Dear Organizer,
It is possible to overfit the challenge score by selecting the best submission for each ROI. The issue stem from: 495 per-ROI score on the test set can be obtained by clicking `Download output from scoring step`.
I did offline submission stimulation to demonstrate this issue, please checkout the issue demo in https://gist.github.com/huzeyann/480959f28456e36f3425b5adf94d0a4b
proposed fix:
## Plan A (The perfect fix)
# keep showing per-ROI score.
# add another test set, which is not used for the leaderboard,
# compute the score on the new test set only once.
# the new test set can be the NSD synthetic images, which is still withhold.
## Plan B (The big fix)
# stop showing per-ROI score.
# keep current metric.
# renew the whole dataset with new pre-processing or denosing pipeline.
## Plan C (The dirty fix)
# stop showing per-ROI score.
# keep current data.
# find another metric, which is not highly correlated with current `leaked` metric.
Hi Huze, thank you for pointing out the risk of overfitting, and for taking time to develop the notebook with the simulation! Here are our thoughts on this.
(1) We made the choice as a team to provide ROI-level test result feedback for your benefit knowing it may contribute to potential leakage, but we believe it is better for the participants and this challenge endeavor as a whole to provide this feedback.
(2) We limited the number of daily and total challenge submissions to make overfitting more difficult in practice.
(3) If one wants to overfit the test data with their submissions, they should also be prepared to defend their scientific contribution at CCN and in their written report. The spirit of the challenge is to understand the brain, so while one may be able overfit the challenge score, we look forward to reading the reports and hearing CCN talks that describe their scientifically meaningful approaches.

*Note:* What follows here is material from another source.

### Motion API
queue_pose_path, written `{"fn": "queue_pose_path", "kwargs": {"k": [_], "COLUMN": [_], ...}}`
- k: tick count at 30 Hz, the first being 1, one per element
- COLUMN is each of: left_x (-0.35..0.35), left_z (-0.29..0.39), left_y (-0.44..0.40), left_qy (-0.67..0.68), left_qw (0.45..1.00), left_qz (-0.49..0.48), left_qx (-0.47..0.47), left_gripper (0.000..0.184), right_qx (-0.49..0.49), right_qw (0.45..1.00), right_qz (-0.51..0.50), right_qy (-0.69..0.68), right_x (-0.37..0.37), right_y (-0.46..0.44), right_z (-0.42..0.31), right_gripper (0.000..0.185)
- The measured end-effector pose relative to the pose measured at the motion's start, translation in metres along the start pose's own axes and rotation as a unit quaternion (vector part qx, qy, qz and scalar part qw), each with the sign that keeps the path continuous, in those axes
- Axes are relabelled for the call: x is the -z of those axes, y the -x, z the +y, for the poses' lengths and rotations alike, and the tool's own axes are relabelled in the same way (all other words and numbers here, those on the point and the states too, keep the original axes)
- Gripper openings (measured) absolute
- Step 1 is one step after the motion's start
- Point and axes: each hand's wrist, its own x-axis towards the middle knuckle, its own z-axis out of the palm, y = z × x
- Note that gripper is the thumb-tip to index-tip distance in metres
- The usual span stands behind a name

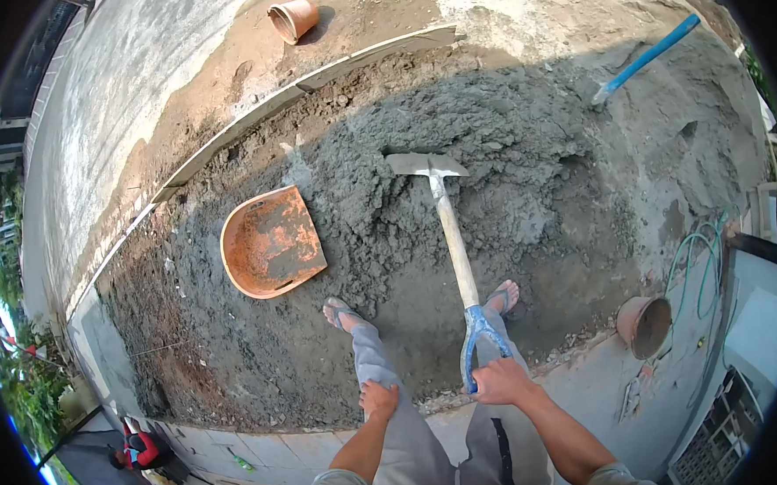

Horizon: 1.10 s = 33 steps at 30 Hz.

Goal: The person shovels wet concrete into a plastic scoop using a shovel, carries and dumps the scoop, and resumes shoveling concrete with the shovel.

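The right grip [499, 382] is wrapped around the blue handle [477, 321] of the shovel [456, 248]. The left grip [379, 401] lies loose on the left leg [408, 443], holding no tool. The shovel reaches out, its blade at the wet gray mix [509, 197]. This looks like the mixing step, so the next move likely calls for a strong push or pull. An orange pan [241, 255] sits left of the shovel. Farther off, a bucket [304, 15] lies tipped over.
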Motion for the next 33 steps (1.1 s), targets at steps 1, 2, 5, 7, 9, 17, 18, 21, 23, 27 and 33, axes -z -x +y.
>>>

(4) Overall, while overfitting the challenge score may be possible, we believe it is in everyone’s best interest to not make changes to the challenge, also considering that, following your simulations, overfitting to the test data by exploiting the 495 (10^2.69) per-ROI scores results in small gains in prediction accuracy (<= 1%).
- Algonauts Organizers
I made a script to exploit this issue
https://gist.github.com/huzeyann/b5e2f69d4d07cbbe37accc3992bd30bb
The strategy is: 1. initialize score for every voxel as zero. 2. for each small ROI, fill the voxels 3. for each stream, fill the voxels not in the small ROIs. 4. fill the rest voxels with global score. 5. choose the best submission for each voxel.
using this script, I combined my first 4 submissions
`model zoo: [55.64305289 55.7769935 56.12478256 54.74309283]`
the new submission score is 57.2101462142, 1% gain compared to the best submission.

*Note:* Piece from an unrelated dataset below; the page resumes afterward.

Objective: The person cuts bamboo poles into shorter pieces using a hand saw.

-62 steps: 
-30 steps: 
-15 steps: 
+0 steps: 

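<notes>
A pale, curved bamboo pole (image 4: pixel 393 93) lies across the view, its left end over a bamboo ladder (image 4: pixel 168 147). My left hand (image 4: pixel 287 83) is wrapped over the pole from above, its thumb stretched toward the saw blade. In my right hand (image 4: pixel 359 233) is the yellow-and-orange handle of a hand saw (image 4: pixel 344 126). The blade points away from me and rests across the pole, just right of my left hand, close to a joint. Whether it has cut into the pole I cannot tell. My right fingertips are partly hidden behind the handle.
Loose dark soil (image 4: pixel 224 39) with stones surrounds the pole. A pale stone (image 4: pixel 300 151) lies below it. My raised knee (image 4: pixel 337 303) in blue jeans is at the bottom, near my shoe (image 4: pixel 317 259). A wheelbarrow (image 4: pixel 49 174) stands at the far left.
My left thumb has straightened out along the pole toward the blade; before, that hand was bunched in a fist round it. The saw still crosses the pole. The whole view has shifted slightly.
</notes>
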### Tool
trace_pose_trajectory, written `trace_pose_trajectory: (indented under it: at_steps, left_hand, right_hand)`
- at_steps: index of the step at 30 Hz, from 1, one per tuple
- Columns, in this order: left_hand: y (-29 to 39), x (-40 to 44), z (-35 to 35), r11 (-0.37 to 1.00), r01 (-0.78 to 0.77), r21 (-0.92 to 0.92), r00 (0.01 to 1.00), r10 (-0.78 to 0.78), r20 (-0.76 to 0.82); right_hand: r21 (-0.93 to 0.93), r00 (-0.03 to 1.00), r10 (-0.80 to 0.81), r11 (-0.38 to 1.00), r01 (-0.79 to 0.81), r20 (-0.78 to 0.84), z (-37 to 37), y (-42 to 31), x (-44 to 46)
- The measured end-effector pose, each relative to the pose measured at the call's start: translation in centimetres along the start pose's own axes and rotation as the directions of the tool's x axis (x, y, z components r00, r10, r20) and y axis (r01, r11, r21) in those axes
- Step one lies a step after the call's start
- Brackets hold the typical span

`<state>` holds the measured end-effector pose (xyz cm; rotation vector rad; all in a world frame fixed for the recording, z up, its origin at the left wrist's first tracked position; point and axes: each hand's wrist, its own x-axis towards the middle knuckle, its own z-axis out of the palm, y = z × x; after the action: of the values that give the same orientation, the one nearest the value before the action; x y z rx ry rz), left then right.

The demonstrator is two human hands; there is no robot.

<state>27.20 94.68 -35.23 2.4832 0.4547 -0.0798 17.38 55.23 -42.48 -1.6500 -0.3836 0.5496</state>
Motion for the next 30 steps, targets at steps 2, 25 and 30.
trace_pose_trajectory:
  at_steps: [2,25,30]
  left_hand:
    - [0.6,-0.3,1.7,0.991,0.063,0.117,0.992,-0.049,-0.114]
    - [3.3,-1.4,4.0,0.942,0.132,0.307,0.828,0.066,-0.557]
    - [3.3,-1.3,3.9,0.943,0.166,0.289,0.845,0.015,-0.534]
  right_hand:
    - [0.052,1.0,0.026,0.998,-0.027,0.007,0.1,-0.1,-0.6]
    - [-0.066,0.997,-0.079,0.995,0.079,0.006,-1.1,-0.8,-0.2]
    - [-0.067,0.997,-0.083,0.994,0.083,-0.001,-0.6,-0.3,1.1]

My best guess for the big gain is: 1. different from my 70 models stimulation with minor hparam changes, these 4 models are trained with major hparams difference. 2. different from stimulated non-overlapping random ROIs, overlaps in small ROIs and streams make the overfit even more.
The exact potential of overfitting is still to be discovered, which requires large number of submission. Organizers please consider increasing daily submission limit to 250, and ban teams with multiple accounts.
Besides, There may be a better strategy for filling submission voxel score than my script, to make this a fair game, can teams please share their strategy? Teams are welcome to use and modify my script.
Posted by: huze @ June 2, 2023, 8:25 a.m.update: I just combine all my 8 submissions
script output is:
```
model zoo: [55.64305289 55.7769935 56.12478256 54.74309283 57.21014621 57.4574949
55.78534827 57.26675688]
best model zoo: 57.45749489666356
estimated overfit submission score:
mean: 60.167309410907244
median: 60.630195417481424
```
real submission score is:
58.2671
Hi Huze,
Thank you again very much for taking the time to make the simulations and for pointing out this issue! We are well aware of the possibility of overfitting to the test data, and this is why we decided to limit the maximum number of submissions, to forbid users from having multiple Challenge accounts, and to make it mandatory for winners to share their code: we believe that in such way the risk of users trying to cheat is greatly reduced.
The Algonauts Team
Posted by: giffordale95 @ June 5, 2023, 10:19 a.m.